Anyone that has ever visited a Mac-centric website or seen a commercial can tell you that Windows machines are subject to thousands of pretty nasty worms, trojans and viruses. Keeping a personal computer secure is a big job. If you multiply that times the 2500 servers and workstations at a company the size of mine (by no means the largest) you can imagine how managing virus mitigation in an Enterprise is a massive undertaking.
The way corporate environments generally do this is through a central management server.
Norton, McAffee and TrendMicro all make solutions that remotely manage anti-virus programs on remote systems.
In real-time, the workstations and servers are scanned, patched and cleaned and reports are generated. The central server pushes out virus pattern files and ensures minimal impact from the latest threats.

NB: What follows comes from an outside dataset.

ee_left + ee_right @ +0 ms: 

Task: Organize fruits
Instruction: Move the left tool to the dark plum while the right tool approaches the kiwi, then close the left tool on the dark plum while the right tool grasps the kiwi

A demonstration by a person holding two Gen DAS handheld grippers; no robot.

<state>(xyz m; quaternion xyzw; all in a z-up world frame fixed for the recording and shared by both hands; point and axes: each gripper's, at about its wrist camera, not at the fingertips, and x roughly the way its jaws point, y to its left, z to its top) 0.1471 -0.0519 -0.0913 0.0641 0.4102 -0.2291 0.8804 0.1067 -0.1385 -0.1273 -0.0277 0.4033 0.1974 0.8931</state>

Want to know how to break that?
At this point, I'm going to have to ask anyone evil to stop reading.
Seriously, Darrell.
Ok. Here is what happens:
1. Some viral nastiness arrives on a workstation and is discovered by the Anti-virus Management Server
2. The virus is quarantined and the workstation is repaired if possible
3. The virus definition file is transferred to the Management Server to be added to an update list
That's nice. After a while "Workstation [userwenttoagamblingsite] has been cleaned" messages start to become almost comforting.
"The management server is looking out for us," we think. And we are right.
After being added to the master list, the definition is deployed to the definitions folder on all managed systems in the environment so that the client can be aware and shut down the virus if it ever turns back up. But it shouldn't, since we have our friend the Management Server.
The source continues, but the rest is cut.